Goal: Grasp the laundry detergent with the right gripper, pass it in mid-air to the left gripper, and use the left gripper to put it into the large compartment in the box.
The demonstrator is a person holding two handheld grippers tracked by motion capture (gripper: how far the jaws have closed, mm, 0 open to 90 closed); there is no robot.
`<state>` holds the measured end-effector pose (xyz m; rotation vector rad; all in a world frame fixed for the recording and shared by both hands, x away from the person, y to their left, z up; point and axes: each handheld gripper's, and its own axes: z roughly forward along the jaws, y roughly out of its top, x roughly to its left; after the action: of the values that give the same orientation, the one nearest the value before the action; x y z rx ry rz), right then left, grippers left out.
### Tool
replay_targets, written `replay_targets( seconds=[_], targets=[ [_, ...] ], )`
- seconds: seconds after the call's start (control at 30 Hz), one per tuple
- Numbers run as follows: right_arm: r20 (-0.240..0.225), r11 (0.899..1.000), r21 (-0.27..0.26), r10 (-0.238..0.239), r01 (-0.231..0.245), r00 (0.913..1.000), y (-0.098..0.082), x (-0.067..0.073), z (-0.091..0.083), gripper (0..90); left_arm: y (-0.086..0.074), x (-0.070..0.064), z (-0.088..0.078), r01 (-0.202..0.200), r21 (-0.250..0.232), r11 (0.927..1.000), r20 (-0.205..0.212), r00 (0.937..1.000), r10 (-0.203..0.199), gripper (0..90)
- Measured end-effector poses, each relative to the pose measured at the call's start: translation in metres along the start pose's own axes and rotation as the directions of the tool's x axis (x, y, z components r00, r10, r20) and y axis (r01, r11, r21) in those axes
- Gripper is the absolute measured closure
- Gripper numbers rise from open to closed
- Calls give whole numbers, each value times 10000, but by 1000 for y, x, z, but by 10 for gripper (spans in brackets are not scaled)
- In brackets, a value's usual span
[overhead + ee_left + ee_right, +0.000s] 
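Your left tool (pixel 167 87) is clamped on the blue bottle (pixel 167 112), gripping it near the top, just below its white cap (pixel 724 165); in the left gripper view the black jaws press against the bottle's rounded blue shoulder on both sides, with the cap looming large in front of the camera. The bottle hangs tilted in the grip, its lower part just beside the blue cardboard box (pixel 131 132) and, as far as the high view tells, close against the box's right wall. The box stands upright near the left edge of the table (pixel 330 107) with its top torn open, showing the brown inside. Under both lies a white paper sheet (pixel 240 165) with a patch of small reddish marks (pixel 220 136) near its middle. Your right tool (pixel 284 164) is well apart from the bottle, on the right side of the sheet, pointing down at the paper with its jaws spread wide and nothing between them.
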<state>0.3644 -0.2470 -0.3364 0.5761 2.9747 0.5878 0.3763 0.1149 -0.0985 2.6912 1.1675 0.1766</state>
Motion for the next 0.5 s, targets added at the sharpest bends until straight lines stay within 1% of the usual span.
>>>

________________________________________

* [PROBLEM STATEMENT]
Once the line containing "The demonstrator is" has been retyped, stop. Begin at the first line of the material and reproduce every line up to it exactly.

* [RESPONSE BELOW]
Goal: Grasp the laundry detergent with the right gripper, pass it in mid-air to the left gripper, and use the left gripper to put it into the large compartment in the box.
The demonstrator is a person holding two handheld grippers tracked by motion capture (gripper: how far the jaws have closed, mm, 0 open to 90 closed); there is no robot.

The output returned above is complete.